REST (Representational State Transfer)

  • Multiple Endpoints: /users/1, /users/1/posts, /posts/5.
  • Over-fetching: Getting more data than you need (e.g., getting the whole User object when you just need the name).
  • Under-fetching: Making multiple requests to get related data (N+1 problem).

GraphQL

  • Single Endpoint: Usually /graphql.
  • Client-Driven: The client specifies the data shape.
  • Strongly Typed: Schema serves as contract and documentation.

2. Core Concepts

Schema Definition Language (SDL)

The blueprint of your API.

type User {
  id: ID!
  name: String!
  email: String
  posts: [Post!]!
}

type Post {
  id: ID!
  title: String!
  content: String
  author: User!
}

type Query {
  users: [User!]!
  user(id: ID!): User
}

type Mutation {
  createUser(name: String!, email: String!): User!
}

Query

Asking for data.

query {
  user(id: "1") {
    name
    posts {
      title
    }
  }
}

Response:

{
  "data": {
    "user": {
      "name": "Alice",
      "posts": [
        { "title": "Hello World" }
      ]
    }
  }
}

Mutation

Modifying data (Create, Update, Delete).

mutation {
  createUser(name: "Bob", email: "bob@example.com") {
    id
    name
  }
}

3. Implementation (Node.js + Apollo Server)

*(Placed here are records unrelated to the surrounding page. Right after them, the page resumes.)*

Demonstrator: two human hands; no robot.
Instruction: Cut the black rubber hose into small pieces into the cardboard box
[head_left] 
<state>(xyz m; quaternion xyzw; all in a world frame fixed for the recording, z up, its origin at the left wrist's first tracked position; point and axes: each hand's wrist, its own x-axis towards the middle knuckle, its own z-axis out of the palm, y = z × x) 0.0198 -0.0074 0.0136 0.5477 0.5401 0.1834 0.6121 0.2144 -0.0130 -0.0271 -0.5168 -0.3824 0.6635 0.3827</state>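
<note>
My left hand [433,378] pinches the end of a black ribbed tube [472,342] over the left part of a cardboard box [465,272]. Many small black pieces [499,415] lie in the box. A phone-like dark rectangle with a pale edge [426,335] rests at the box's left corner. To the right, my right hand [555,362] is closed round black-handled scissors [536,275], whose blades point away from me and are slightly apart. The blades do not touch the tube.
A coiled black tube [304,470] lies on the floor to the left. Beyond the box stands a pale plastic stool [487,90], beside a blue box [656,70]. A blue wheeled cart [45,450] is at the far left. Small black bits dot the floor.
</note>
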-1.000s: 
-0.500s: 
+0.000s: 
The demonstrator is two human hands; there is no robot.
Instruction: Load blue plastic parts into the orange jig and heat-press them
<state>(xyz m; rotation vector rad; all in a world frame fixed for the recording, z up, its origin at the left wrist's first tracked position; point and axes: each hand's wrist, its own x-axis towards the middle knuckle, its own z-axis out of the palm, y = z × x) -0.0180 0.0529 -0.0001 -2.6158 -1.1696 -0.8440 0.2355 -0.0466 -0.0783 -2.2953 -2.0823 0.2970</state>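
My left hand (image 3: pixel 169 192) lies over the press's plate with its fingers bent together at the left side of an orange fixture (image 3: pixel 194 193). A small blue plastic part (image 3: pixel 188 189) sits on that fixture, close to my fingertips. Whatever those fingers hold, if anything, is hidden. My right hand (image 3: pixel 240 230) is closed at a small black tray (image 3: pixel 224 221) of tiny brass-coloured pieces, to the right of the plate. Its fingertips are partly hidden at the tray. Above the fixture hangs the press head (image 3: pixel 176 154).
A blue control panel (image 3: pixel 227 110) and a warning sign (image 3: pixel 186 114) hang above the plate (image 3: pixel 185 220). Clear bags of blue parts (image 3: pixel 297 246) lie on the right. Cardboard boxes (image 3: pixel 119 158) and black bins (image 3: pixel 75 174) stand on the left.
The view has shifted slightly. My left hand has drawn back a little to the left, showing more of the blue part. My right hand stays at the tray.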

Apollo Server is the most popular GraphQL server for Node.js.

Setup

npm install apollo-server graphql

Server Code (index.js)

const { ApolloServer, gql } = require('apollo-server');

// 1. Define Schema
const typeDefs = gql`
  type Book {
    title: String
    author: String
  }

  type Query {
    books: [Book]
  }
`;

// 2. Define Resolvers (How to get the data)
const books = [
  { title: 'The Awakening', author: 'Kate Chopin' },
  { title: 'City of Glass', author: 'Paul Auster' },
];

const resolvers = {
  Query: {
    books: () => books,
  },
};

// 3. Create Server
const server = new ApolloServer({ typeDefs, resolvers });

server.listen().then(({ url }) => {
  console.log(`🚀  Server ready at ${url}`);
});

4. Solving the N+1 Problem

In REST, to get users and their posts, you might:

  1. Fetch all users (1 request).
  2. Loop through users and fetch posts for each (N requests).

In GraphQL, resolvers execute for each field. Naively, this still causes N+1 DB calls. Solution: DataLoader. It batches multiple requests into a single DB query.